## Assignment
Locate the line that contains "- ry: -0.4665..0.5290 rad". Print it and each following line through the end of the listing, verbatim, and nothing more.

## Listed entries
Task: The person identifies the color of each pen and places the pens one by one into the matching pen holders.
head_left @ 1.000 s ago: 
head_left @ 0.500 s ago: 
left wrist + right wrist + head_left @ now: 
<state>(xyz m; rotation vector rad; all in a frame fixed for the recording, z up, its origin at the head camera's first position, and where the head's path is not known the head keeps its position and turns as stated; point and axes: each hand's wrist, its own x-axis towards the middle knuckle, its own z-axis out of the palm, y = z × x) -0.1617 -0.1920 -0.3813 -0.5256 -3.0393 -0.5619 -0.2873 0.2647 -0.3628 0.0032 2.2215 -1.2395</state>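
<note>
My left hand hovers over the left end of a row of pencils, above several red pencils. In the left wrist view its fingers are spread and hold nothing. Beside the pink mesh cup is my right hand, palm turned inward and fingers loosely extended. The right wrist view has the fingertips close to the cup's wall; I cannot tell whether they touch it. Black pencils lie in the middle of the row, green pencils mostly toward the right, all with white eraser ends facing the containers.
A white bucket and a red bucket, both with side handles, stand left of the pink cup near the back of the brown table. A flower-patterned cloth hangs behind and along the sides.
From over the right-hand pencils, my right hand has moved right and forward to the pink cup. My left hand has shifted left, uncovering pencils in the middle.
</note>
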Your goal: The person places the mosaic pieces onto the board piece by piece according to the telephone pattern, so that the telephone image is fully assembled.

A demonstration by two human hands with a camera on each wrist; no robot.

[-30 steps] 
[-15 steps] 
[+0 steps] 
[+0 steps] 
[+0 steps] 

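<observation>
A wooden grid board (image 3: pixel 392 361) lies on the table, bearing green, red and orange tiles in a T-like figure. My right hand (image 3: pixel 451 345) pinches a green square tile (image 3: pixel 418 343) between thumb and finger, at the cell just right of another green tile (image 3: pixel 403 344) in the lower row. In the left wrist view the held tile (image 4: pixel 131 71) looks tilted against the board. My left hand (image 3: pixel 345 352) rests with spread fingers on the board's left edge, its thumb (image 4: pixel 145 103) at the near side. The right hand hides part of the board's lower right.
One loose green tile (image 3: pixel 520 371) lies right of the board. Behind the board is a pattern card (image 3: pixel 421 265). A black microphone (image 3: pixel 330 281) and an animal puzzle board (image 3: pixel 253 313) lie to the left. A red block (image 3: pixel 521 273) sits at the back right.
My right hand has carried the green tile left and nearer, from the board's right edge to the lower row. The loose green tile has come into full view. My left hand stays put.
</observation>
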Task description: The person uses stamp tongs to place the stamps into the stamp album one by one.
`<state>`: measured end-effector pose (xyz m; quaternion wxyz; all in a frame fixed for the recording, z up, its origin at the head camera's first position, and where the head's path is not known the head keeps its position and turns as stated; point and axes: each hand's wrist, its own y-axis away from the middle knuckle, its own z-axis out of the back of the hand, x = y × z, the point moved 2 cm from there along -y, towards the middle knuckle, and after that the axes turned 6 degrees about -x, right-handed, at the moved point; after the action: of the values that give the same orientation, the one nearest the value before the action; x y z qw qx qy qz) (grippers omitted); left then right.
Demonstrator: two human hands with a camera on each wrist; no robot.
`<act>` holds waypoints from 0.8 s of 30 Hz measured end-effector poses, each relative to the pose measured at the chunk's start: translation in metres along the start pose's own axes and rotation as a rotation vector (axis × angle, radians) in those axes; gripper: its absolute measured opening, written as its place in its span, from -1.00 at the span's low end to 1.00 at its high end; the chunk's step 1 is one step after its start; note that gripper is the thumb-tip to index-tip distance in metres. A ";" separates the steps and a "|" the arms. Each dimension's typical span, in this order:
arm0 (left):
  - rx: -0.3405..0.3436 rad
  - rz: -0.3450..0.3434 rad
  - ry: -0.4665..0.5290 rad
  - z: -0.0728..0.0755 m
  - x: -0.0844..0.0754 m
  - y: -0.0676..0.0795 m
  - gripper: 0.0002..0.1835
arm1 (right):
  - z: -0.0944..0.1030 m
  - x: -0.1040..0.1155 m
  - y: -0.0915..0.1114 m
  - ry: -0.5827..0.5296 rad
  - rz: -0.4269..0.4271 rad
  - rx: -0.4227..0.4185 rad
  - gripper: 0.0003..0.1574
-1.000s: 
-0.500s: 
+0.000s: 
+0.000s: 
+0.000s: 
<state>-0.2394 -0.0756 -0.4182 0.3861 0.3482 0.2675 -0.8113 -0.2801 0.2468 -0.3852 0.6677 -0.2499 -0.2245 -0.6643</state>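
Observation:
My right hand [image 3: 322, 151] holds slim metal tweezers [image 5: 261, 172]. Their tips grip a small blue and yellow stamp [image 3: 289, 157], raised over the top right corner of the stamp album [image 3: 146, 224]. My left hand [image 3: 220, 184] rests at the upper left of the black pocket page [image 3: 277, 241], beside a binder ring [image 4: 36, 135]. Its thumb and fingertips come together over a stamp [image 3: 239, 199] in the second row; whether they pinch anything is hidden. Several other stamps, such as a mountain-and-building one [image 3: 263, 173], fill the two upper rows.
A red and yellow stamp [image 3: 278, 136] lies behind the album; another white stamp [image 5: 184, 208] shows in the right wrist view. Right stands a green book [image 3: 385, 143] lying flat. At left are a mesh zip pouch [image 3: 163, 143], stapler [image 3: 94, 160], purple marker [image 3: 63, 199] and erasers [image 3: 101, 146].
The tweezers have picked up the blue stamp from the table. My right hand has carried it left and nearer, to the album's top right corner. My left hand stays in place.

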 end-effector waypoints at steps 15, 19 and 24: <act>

## Expected output
  - ry: -0.4665..0.5290 rad
  - z: -0.0728..0.0755 m
  - x: -0.0844..0.0754 m
  - y: -0.0676..0.0795 m
  - gripper: 0.0002..0.1835
arm1 (right):
  - z: -0.0944..0.1030 m
  - x: -0.1040..0.1155 m
  - y: -0.0915..0.1114 m
  - ry: -0.5827..0.5296 rad
  - rz: -0.4269..0.4271 rad
  - rx: -0.4227..0.4185 rad
  - gripper: 0.0003..0.1574
-1.000s: 
-0.500s: 
+0.000s: 
+0.000s: 
+0.000s: 
<state>-0.2394 -0.0756 -0.4182 0.3861 0.3482 0.2675 -0.8113 -0.2801 0.2468 -0.3852 0.6677 -0.2499 -0.2245 -0.6643</state>
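Observation:
My right hand [image 3: 322, 151] holds slim metal tweezers [image 5: 261, 172]. Their tips grip a small blue and yellow stamp [image 3: 289, 157], raised over the top right corner of the stamp album [image 3: 146, 224]. My left hand [image 3: 220, 184] rests at the upper left of the black pocket page [image 3: 277, 241], beside a binder ring [image 4: 36, 135]. Its thumb and fingertips come together over a stamp [image 3: 239, 199] in the second row; whether they pinch anything is hidden. Several other stamps, such as a mountain-and-building one [image 3: 263, 173], fill the two upper rows.
A red and yellow stamp [image 3: 278, 136] lies behind the album; another white stamp [image 5: 184, 208] shows in the right wrist view. Right stands a green book [image 3: 385, 143] lying flat. At left are a mesh zip pouch [image 3: 163, 143], stapler [image 3: 94, 160], purple marker [image 3: 63, 199] and erasers [image 3: 101, 146].
The tweezers have picked up the blue stamp from the table. My right hand has carried it left and nearer, to the album's top right corner. My left hand stays in place.
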
 end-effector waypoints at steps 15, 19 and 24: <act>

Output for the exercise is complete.